ACTIVITY
Apart from the pictures, return every line of the listing exactly.
==== DATA SEGMENT
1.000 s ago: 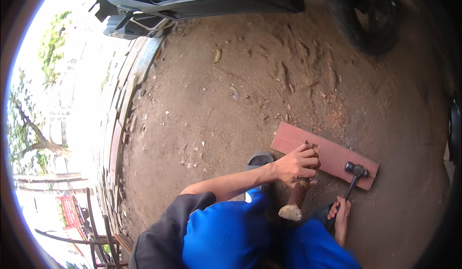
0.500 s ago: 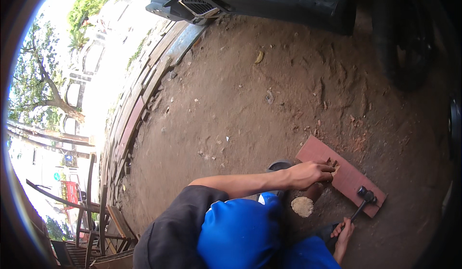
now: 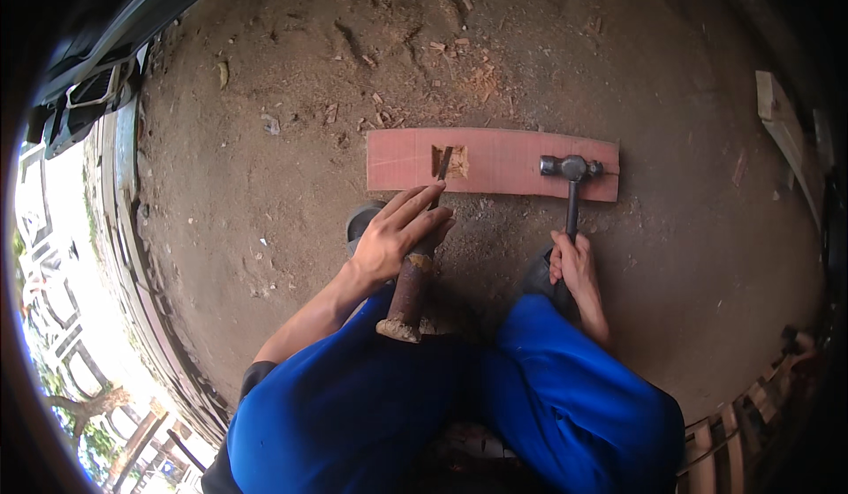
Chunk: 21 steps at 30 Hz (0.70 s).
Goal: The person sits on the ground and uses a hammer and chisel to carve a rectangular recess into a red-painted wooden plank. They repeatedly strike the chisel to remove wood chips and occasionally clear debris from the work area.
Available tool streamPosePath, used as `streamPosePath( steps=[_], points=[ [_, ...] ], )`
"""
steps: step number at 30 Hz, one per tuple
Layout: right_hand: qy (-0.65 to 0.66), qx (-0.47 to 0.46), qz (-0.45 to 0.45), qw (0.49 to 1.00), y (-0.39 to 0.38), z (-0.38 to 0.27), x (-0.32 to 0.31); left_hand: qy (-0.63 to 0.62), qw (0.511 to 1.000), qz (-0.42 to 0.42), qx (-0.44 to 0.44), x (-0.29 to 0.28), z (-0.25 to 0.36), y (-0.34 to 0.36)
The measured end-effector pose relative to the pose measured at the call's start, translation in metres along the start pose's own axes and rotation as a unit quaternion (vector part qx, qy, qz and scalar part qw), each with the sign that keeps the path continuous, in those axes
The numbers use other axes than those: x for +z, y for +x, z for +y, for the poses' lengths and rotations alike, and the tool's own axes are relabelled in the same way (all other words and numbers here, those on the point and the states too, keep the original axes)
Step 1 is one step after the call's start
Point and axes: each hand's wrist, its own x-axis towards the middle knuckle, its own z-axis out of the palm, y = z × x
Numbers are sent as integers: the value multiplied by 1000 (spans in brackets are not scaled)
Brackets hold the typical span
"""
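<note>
Two hands at work: our left hand (image 3: 393, 242) grips the chisel (image 3: 417, 264), blade in the reddish board's (image 3: 495, 163) mortise; right hand (image 3: 574, 264) closed on the hammer (image 3: 571, 169), resting there. We judge a strike is next, needing a lift.

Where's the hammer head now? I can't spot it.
In the head view, the hammer head rests on the red board's right end, right of the chisel.

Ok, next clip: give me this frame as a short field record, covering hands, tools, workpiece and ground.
left hand: grips a wooden-handled chisel, blade in the board's notch
right hand: holds a hammer, its head resting on the board
workpiece: reddish board flat on the ground, squarish notch cut near its left end
ground: bare dirt with wood chips
</note>
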Motion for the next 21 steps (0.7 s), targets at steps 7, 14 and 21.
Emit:
streamPosePath(
  steps=[7,14,21],
  points=[
    [-18,2,17,1000,0,-4,2,2,999,40,3,2,9,4],
    [-28,-2,17,999,0,-4,1,11,997,62,-33,5,9,4],
    [-40,-48,2,998,-17,-18,4,10,997,66,-24,4,8,3]
  ],
)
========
FINAL ANSWER
1.000 s ago: 
0.500 s ago: 
now: 
Chunk: 21 steps at 30 Hz (0.70 s).
Goal: The person sits on the ground and uses a hammer and chisel to carve a rectangular recess into a red-painted wooden plank. They repeatedly strike the chisel to remove wood chips and occasionally clear debris from the work area.
Available tool streamPosePath, used as `streamPosePath( steps=[_], points=[ [_, ...] ], )`
"""
steps: step number at 30 Hz, one per tuple
Layout: right_hand: qy (-0.65 to 0.66), qx (-0.47 to 0.46), qz (-0.45 to 0.45), qw (0.49 to 1.00), y (-0.39 to 0.38), z (-0.38 to 0.27), x (-0.32 to 0.31); left_hand: qy (-0.63 to 0.62), qw (0.511 to 1.000), qz (-0.42 to 0.42), qx (-0.44 to 0.44), x (-0.29 to 0.28), z (-0.25 to 0.36), y (-0.34 to 0.36)
The measured end-effector pose relative to the pose measured at the call's start, translation in metres along the start pose's own axes and rotation as a unit quaternion (vector part qx, qy, qz and scalar part qw), each with the sign that keeps the path continuous, in those axes
The numbers use other axes than those: x for +z, y for +x, z for +y, for the poses' lengths and rotations alike, and the tool's own axes are relabelled in the same way (all other words and numbers here, those on the point and the states too, keep the original axes)
Step 1 is one step after the call's start
Point and axes: each hand's wrist, its own x-axis towards the middle knuckle, its own z-axis out of the palm, y = z × x
Numbers are sent as integers: the value multiplied by 1000 (spans in brackets are not scaled)
Brackets hold the typical span
"""
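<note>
Two hands at work: our left hand (image 3: 393, 242) grips the chisel (image 3: 417, 264), blade in the reddish board's (image 3: 495, 163) mortise; right hand (image 3: 574, 264) closed on the hammer (image 3: 571, 169), resting there. We judge a strike is next, needing a lift.

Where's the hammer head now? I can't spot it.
In the head view, the hammer head rests on the red board's right end, right of the chisel.

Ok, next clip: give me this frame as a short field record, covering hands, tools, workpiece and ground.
left hand: grips a wooden-handled chisel, blade in the board's notch
right hand: holds a hammer, its head resting on the board
workpiece: reddish board flat on the ground, squarish notch cut near its left end
ground: bare dirt with wood chips
</note>
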Motion for the next 21 steps (0.7 s), targets at steps 7, 14 and 21.
Emit:
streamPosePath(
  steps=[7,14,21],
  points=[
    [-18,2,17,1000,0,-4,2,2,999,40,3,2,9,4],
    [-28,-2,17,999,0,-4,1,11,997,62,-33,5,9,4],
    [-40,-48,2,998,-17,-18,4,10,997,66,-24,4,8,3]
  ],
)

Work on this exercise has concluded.